- _Problem details_:
The line with "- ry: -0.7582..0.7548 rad" marks the start; write out that line and all following lines through the end of the listing, exactly.

----- Material provided -----

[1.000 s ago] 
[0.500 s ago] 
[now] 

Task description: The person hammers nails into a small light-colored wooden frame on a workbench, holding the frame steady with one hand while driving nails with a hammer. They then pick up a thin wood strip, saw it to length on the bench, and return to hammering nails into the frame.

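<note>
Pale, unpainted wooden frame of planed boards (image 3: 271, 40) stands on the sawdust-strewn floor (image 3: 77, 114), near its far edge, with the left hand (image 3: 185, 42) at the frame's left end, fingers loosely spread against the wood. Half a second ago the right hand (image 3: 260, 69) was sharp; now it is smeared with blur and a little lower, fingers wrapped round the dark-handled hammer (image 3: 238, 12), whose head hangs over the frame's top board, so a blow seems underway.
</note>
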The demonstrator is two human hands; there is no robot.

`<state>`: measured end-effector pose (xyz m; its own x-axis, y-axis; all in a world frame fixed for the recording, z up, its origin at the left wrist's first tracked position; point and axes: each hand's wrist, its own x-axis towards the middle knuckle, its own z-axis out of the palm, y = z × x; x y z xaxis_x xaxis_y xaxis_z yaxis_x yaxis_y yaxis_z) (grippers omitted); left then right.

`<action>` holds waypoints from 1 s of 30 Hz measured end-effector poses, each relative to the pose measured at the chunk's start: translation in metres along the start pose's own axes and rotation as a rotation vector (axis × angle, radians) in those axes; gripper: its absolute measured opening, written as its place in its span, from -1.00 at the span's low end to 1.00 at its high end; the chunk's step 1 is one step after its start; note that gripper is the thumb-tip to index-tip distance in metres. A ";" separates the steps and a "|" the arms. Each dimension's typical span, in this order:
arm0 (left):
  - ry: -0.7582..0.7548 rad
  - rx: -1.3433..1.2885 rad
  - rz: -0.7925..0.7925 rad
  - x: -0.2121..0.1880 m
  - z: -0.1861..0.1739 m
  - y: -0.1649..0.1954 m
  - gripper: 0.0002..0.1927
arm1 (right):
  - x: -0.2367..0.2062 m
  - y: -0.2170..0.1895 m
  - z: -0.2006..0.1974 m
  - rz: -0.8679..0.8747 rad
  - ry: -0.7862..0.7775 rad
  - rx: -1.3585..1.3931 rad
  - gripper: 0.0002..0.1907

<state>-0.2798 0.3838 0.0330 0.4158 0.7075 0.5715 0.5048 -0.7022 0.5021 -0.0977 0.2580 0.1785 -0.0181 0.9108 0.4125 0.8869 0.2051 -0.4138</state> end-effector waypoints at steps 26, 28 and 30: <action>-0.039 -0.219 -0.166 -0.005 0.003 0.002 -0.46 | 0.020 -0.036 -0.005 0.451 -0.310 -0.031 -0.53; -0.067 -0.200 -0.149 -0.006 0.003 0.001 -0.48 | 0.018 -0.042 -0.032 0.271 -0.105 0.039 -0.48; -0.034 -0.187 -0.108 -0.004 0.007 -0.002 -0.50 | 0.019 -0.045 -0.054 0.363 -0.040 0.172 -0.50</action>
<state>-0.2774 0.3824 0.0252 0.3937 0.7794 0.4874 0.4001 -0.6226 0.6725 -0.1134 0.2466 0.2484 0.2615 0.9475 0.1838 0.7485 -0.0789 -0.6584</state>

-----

- _Response below_:
  - ry: -0.7582..0.7548 rad
  - rx: -1.3433..1.2885 rad
  - rz: -0.7925..0.7925 rad
  - x: -0.2121..0.1880 m
  - z: -0.1861..0.1739 m
  - y: -0.1649..0.1954 m
  - gripper: 0.0002..0.1927
arm1 (right):
  - x: -0.2367..0.2062 m
  - y: -0.2170..0.1895 m
  - z: -0.2006..0.1974 m
  - rz: -0.8679..0.8747 rad
  - ry: -0.7862..0.7775 rad
  - rx: -1.3585..1.3931 rad
  - gripper: 0.0002..0.1907

<state>-0.2798 0.3838 0.0330 0.4158 0.7075 0.5715 0.5048 -0.7022 0.5021 -0.0977 0.2580 0.1785 -0.0181 0.9108 0.4125 0.8869 0.2051 -0.4138</state> end-effector waypoints at steps 26, 28 and 30: <action>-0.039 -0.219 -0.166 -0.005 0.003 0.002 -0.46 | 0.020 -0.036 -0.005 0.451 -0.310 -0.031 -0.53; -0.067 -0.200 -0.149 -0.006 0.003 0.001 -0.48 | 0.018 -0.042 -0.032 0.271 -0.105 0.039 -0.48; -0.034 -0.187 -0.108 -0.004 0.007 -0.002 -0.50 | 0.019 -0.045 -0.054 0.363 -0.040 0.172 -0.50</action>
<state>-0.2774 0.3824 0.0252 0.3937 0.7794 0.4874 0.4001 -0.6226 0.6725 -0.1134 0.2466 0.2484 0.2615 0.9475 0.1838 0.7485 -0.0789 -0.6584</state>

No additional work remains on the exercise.